Integer. Number of nearest neighbors for imputation. 10 is a good starting point.

ncp

Integer. Number of components used to predict the missing entries.

method

For K-NN imputation: distance metric to use ("euclidean" or "manhattan"). For PCA imputation: regularization imputation algorithm ("regularized" or "EM").

cores

The number of OpenMP cores for K-NN imputation only. For PCA or mirai-based parallelism, use mirai::daemons() instead.

.progress

Show imputation progress (default TRUE).

min_group_size

Integer or NULL. Minimum column count (features + aux) per group.

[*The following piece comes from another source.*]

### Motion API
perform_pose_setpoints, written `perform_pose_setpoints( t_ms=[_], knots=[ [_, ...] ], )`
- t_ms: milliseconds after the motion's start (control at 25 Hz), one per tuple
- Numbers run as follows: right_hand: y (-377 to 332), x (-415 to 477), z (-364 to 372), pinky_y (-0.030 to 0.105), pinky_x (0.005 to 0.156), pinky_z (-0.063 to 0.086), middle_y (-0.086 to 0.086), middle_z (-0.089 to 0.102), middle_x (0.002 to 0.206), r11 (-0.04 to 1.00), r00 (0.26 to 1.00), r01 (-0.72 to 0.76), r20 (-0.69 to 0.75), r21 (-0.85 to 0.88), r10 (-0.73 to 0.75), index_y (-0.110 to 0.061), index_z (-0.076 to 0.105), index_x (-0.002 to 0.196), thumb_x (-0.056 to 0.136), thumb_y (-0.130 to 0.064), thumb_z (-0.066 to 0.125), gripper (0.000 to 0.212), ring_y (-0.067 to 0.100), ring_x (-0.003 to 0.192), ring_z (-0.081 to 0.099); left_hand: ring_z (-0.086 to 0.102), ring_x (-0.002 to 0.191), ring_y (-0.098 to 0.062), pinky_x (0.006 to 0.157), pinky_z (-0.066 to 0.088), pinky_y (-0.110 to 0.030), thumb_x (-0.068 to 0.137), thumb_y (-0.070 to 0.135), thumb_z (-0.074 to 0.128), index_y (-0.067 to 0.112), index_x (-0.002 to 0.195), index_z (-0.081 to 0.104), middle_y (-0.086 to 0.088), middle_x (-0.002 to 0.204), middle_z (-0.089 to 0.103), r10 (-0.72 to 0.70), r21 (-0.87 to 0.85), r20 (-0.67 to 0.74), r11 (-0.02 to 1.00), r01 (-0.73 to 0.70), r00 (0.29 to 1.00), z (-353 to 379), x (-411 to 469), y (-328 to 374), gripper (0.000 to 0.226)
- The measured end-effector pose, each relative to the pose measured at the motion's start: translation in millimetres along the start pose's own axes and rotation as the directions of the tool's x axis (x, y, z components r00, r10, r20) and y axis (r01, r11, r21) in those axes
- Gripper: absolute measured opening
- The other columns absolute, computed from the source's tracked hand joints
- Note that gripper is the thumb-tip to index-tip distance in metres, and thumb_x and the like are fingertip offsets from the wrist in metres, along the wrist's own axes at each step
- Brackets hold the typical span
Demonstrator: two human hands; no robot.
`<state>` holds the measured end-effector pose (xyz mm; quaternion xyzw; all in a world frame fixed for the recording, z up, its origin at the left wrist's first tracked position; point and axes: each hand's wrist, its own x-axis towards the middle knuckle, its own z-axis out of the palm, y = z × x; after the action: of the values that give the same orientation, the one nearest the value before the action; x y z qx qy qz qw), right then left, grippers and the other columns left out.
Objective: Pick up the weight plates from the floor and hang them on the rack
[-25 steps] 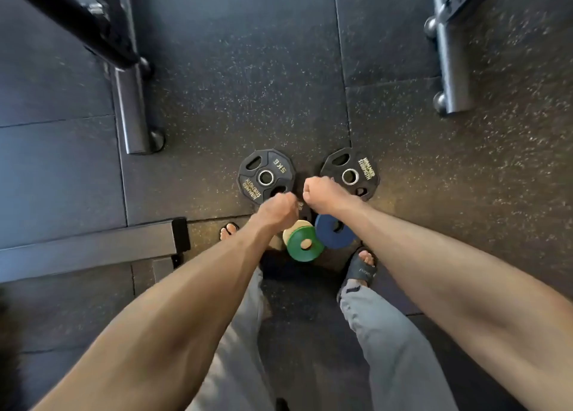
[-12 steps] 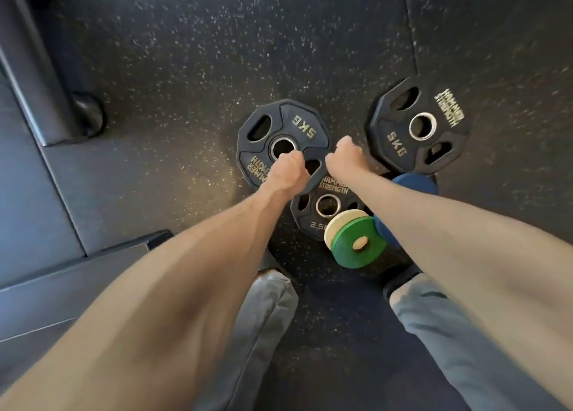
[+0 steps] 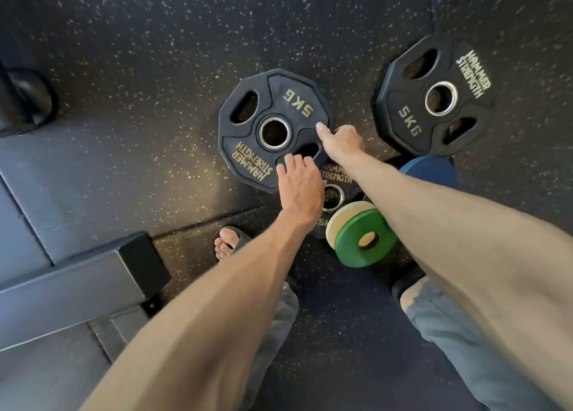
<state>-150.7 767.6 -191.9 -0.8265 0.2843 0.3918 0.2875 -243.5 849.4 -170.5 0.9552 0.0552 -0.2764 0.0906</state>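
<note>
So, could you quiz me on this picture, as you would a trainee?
1. What is printed on the left plate, which the left hand and the right hand reach for? A) 5KG B) 10KG C) 20KG
2. True or false: a hand grips the green disc.
3. Fill in: counting the right plate, ___ black plates marked 5KG lie on the floor.
Key: 1 A; 2 false; 3 two.
</note>
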Motion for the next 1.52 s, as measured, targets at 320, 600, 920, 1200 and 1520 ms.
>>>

Groups smaller than this are padded with randomly sampled columns from obj. Passed to prep_groups() internally.

colmax

Numeric. A number from 0 to 1. Threshold of column-wise missing data rate above which imputation is skipped.

post_imp

Boolean. Whether to impute remaining missing values (those that failed imputation) using column means.

dist_pow

Numeric. The amount of penalization for further away nearest neighbors in the weighted average. dist_pow = 0 (default) is the simple average of the nearest neighbors.

tree

Logical. FALSE (default) uses brute-force K-NN. TRUE uses mlpack BallTree.

max_cache

Numeric. Maximum allowed cache size in GB (default 4). When greater than 0, pairwise distances between columns with missing values are pre-computed and cached, which is faster for moderate-sized data but uses O(m^2) memory where m is the number of columns with missing values. Set to 0 to disable caching and trade speed for lower memory usage.

scale

Logical. If TRUE (default), variables are scaled to have unit variance.

coeff.ridge

Numeric. Ridge regularization coefficient (default is 1). Only used if method = "regularized". Values < 1 regularize less (closer to EM); values > 1 regularize more (closer to mean imputation).

threshold

Numeric. The threshold for assessing convergence.

row.w

Row weights (internally normalized to sum to 1). Can be one of:

  • NULL (default): All rows weighted equally.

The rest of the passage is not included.